Every line from the top of the material through the line holding "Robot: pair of" should be copied exactly, and only those lines.

> **SUPPLIED INFORMATION**:
——————————

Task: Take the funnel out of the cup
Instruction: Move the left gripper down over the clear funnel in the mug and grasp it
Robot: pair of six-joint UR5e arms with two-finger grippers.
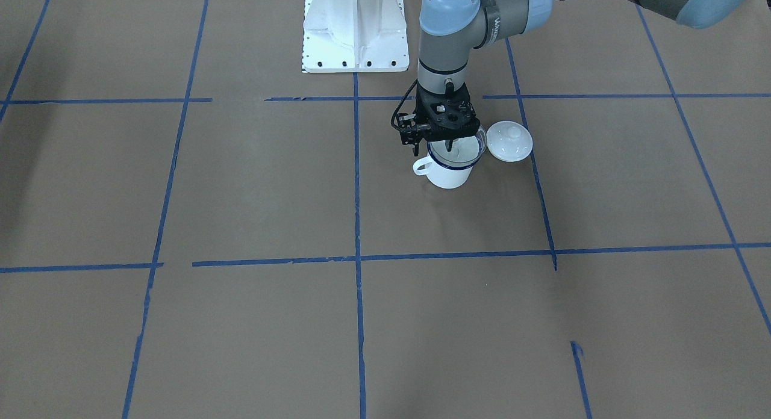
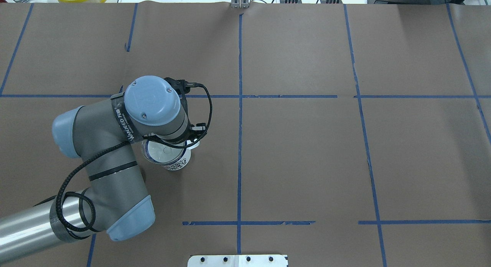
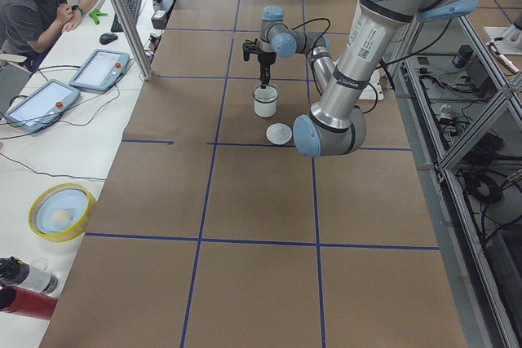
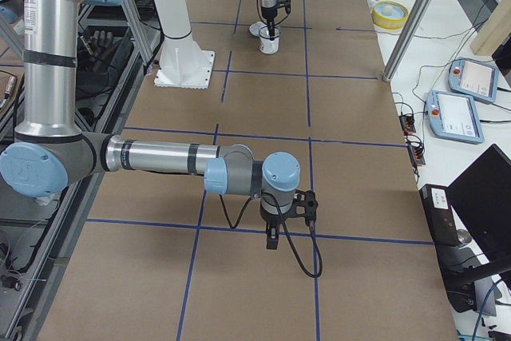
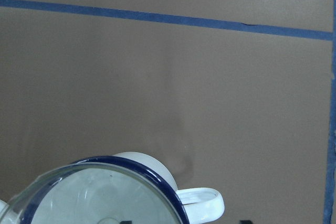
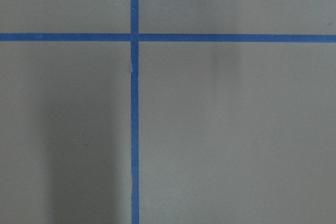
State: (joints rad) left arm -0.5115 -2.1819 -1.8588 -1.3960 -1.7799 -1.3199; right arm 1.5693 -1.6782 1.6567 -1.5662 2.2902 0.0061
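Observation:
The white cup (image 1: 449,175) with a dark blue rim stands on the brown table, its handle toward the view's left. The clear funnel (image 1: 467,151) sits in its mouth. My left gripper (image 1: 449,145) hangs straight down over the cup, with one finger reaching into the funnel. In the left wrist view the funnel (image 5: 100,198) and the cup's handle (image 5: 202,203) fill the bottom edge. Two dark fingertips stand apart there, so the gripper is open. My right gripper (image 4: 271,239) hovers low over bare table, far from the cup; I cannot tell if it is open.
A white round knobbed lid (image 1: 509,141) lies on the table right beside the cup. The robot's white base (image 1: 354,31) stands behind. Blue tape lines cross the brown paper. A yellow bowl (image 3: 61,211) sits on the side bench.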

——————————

> **ANSWER TO THIS EXERCISE**:
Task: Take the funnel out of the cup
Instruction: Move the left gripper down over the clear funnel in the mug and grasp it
Robot: pair of six-joint UR5e arms with two-finger grippers.

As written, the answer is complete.